What is needed is a faithful transcription of all the data below, pictures excluded.
START Data excerpt
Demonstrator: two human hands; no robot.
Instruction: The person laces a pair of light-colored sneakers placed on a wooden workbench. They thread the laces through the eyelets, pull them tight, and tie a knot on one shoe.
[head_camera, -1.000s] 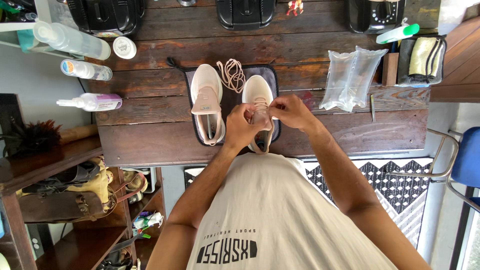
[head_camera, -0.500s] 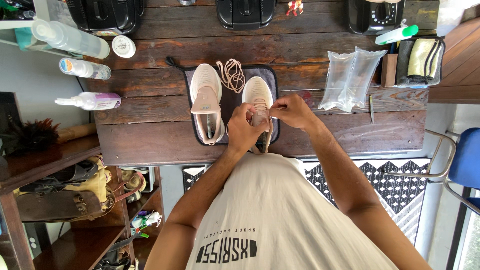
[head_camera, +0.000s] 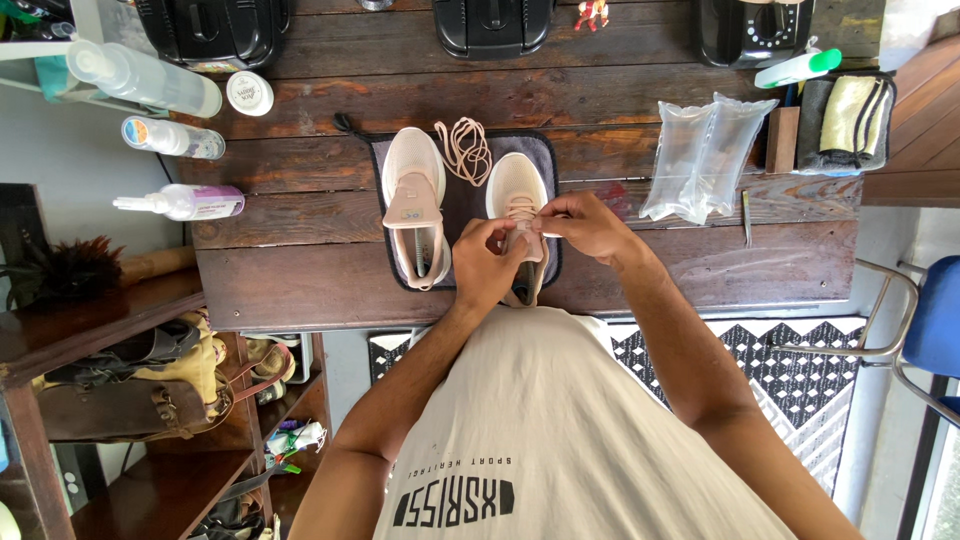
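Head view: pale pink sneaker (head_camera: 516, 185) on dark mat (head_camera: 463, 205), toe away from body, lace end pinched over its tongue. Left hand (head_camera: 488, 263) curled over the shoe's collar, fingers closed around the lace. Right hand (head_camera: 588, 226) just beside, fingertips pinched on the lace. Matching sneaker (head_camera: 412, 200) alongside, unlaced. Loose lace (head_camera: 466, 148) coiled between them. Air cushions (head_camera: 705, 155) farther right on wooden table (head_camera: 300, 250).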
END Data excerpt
Solved exercise:
Demonstrator: two human hands; no robot.
Instruction: The person laces a pair of light-colored sneakers placed on a wooden workbench. They thread the laces through the eyelets, pull them tight, and tie a knot on one shoe.
[head_camera, -1.000s] 
[head_camera, -0.500s] 
[head_camera, +0.000s] 
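Head view: pale pink sneaker (head_camera: 516, 185) on dark mat (head_camera: 463, 205), toe away from body, lace end pinched over its tongue. Left hand (head_camera: 488, 263) curled over the shoe's collar, fingers closed around the lace. Right hand (head_camera: 588, 226) just beside, fingertips pinched on the lace. Matching sneaker (head_camera: 412, 200) alongside, unlaced. Loose lace (head_camera: 466, 148) coiled between them. Air cushions (head_camera: 705, 155) farther right on wooden table (head_camera: 300, 250).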

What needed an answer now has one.